No nos cuentan, sin embargo, de las 4 millones de muertes –perfectamente evitables- que efectivamente ocurren anualmente a causa de la malaria, porque las asociaciones ecologistas decidieron hace 33 años prohibir al mejor medio de eliminar a la malaria de la faz de la Tierra. Sin embargo, a la hora de acusar a las autoridades, lo hacen queriendo ocultar que esas autoridades muchas veces no pudieron actuar por la oposición que ellos mismos hicieron. Me pregunto que habrían opinado Voltaire, el ateo, y Leibniz, el religioso, sobre el accionar de los seguidores de Gaia, la Diosa de la Madre Naturaleza.

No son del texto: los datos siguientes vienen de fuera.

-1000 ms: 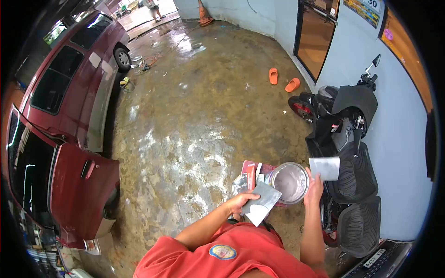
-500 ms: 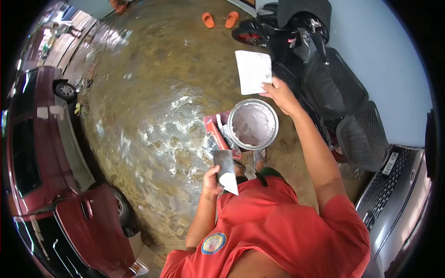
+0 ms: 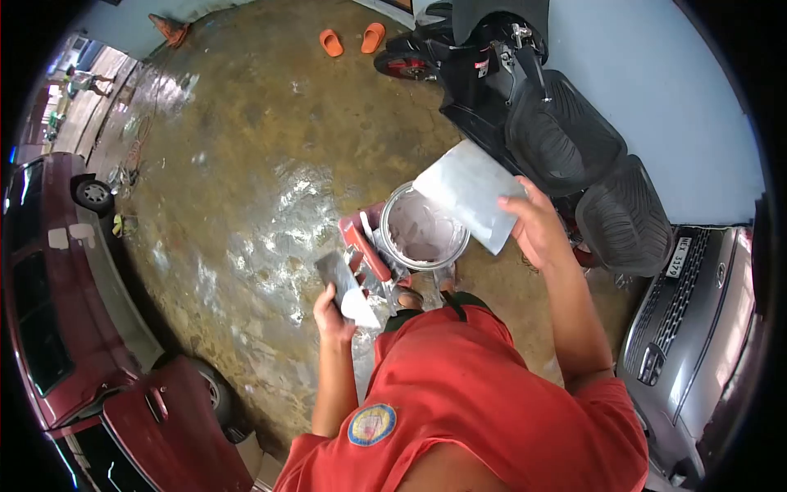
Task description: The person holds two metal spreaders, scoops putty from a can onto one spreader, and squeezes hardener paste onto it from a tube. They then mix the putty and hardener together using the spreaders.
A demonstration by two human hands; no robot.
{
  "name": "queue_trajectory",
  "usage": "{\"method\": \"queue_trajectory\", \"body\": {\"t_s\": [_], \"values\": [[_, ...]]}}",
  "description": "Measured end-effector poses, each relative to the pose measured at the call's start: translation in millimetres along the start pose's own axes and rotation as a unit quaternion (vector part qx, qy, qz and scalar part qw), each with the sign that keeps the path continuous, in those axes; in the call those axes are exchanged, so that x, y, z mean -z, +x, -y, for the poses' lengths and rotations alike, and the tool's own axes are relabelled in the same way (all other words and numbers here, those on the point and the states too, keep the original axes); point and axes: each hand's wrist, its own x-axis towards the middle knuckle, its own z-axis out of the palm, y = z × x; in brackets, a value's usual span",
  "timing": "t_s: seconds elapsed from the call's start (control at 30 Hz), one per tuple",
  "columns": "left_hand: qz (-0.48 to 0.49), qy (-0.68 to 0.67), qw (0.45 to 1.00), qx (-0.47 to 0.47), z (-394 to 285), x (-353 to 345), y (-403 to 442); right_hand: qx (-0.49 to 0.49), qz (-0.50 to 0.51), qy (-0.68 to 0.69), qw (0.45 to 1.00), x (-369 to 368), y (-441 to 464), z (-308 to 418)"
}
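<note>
My left hand (image 3: 334, 318) is closed around a flat grey putty spreader (image 3: 338, 279), whose lower end looks bright white. On the other side, my right hand (image 3: 538, 223) grips the edge of a pale rectangular plate (image 3: 469, 190), thumb on top. The plate is tilted and overlaps the right rim of an open round can (image 3: 384, 220). Pale pinkish-grey paste (image 3: 418, 228) coats the inside of the can. Beside the can, left of it, is a red and white object (image 3: 363, 246), partly covered by it.
A dark red vehicle (image 3: 61, 328) stands at left, its door open. To the right are a black motorcycle (image 3: 492, 90), dark ribbed mats (image 3: 623, 213) and a grey car front (image 3: 684, 320). Orange slippers (image 3: 331, 43) lie on the wet-looking floor (image 3: 246, 107). A distant person (image 3: 86, 81) is at upper left.
My right hand has brought the plate down and turned it, so it now overlaps the can. My left hand has tilted the spreader and shifted left. The whole view has shifted slightly.
</note>
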Motion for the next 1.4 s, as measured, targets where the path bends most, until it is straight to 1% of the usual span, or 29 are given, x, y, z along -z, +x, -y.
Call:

Como Voltaire lo comprendió, los huracanes como los terremotos, deberían servirnos para recordarnos nuestra propia vulnerabilidad como seres humanos enfrentados a una naturaleza inmisericorde. Es una pena que, como ocurría en 1755, se prefiera interpretar a las catástrofes naturales de manera espuria que nos divide en vez de unirnos.